[Exercise data Boundary: Start]

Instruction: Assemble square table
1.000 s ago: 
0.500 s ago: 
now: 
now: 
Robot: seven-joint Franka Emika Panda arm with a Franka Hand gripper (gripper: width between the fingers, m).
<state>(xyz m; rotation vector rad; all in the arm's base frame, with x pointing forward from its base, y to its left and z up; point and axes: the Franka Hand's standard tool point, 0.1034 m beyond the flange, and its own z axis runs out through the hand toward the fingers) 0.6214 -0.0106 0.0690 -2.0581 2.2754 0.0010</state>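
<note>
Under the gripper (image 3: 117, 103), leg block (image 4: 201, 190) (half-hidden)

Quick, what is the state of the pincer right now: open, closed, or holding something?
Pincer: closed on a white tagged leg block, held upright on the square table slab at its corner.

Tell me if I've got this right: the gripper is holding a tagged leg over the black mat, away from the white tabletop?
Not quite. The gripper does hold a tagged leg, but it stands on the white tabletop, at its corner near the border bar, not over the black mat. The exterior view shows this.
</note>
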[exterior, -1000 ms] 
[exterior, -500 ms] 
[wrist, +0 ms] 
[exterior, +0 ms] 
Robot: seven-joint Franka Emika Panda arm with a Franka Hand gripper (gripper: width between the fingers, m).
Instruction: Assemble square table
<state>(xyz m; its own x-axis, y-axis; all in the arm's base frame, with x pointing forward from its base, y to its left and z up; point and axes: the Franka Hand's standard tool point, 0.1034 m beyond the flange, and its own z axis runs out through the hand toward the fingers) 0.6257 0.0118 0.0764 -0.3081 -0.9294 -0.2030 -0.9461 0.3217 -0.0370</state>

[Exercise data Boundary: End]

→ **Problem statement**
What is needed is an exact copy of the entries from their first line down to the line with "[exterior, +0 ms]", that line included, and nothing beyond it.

→ **Solution for this exercise**
Instruction: Assemble square table
1.000 s ago: 
0.500 s ago: 
now: 
now: 
Robot: seven-joint Franka Emika Panda arm with a Franka Hand gripper (gripper: width between the fingers, m).
<state>(xyz m; rotation vector rad; all in the arm's base frame, with x pointing forward from its base, y to its left and z up; point and axes: the Franka Hand's standard tool point, 0.1034 m beyond the flange, and its own z axis runs out through the hand toward the fingers) 0.6214 -0.0106 0.0690 -2.0581 2.2754 0.0010</state>
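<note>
Under the gripper (image 3: 117, 103), leg block (image 4: 201, 190) (half-hidden)

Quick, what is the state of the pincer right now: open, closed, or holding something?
Pincer: closed on a white tagged leg block, held upright on the square table slab at its corner.

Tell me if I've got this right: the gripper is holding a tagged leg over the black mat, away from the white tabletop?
Not quite. The gripper does hold a tagged leg, but it stands on the white tabletop, at its corner near the border bar, not over the black mat. The exterior view shows this.
</note>
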[exterior, -1000 ms] 
[exterior, -500 ms] 
[wrist, +0 ms] 
[exterior, +0 ms] 

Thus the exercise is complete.